--- STORED DATA Enclosed Below ---

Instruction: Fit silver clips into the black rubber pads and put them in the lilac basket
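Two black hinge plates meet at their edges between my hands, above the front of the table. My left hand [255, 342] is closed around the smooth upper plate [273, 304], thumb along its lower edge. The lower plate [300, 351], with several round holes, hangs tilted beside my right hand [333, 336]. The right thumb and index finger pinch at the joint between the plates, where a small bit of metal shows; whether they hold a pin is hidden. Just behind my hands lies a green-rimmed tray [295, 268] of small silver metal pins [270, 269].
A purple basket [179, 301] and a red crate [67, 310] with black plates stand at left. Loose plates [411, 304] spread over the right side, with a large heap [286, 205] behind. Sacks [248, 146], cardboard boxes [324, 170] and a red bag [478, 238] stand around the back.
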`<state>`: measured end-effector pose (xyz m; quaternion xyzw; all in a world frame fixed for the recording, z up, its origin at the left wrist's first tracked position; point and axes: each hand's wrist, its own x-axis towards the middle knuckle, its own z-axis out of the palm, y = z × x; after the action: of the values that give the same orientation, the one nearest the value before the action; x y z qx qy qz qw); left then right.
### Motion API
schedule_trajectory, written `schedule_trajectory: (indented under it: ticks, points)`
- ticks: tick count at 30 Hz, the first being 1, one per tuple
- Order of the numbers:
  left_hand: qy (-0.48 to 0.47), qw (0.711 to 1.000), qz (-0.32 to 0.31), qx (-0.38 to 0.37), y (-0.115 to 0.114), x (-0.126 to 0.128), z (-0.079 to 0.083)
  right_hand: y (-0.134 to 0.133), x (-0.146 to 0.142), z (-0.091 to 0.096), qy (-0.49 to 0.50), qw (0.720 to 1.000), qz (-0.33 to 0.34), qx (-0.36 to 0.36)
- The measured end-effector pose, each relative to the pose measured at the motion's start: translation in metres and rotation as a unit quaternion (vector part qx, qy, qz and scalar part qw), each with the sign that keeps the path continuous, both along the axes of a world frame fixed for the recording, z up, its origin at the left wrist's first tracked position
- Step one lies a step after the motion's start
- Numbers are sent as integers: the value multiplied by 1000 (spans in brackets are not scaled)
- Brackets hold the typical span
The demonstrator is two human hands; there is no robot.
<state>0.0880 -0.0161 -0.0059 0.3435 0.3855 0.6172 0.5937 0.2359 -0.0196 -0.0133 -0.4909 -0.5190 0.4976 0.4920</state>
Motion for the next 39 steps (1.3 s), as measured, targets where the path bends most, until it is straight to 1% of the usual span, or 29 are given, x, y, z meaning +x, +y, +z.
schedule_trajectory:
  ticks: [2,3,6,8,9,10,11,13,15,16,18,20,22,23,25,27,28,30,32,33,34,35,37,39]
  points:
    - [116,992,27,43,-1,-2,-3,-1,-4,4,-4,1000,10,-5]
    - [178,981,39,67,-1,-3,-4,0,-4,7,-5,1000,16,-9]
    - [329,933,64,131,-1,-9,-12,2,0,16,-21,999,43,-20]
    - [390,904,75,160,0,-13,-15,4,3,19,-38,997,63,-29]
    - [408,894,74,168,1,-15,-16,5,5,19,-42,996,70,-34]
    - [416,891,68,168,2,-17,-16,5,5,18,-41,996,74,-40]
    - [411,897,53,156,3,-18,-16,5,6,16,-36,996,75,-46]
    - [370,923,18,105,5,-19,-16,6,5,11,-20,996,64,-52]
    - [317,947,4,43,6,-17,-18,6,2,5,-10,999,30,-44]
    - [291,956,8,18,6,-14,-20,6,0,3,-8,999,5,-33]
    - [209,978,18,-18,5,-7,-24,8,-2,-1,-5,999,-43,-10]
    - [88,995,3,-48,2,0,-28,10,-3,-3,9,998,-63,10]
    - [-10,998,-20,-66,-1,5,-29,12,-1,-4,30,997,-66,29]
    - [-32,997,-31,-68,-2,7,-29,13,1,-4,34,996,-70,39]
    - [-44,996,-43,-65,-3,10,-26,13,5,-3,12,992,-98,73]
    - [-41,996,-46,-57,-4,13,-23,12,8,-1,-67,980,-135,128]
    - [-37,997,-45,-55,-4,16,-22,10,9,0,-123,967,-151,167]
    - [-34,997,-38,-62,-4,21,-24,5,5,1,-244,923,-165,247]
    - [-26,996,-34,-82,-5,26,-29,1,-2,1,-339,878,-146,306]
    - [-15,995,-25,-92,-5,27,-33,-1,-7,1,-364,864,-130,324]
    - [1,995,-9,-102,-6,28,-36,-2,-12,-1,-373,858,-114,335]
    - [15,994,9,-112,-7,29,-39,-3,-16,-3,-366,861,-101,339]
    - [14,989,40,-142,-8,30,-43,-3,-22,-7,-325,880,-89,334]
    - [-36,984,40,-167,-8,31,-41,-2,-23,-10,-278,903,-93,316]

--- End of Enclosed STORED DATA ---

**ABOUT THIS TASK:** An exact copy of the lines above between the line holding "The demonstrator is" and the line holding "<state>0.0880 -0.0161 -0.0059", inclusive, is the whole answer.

**ANSWER TO THIS EXERCISE:**
The demonstrator is two human hands; there is no robot.
<state>0.0880 -0.0161 -0.0059 0.3435 0.3855 0.6172 0.5937 0.2359 -0.0196 -0.0133 -0.4909 -0.5190 0.4976 0.4920</state>

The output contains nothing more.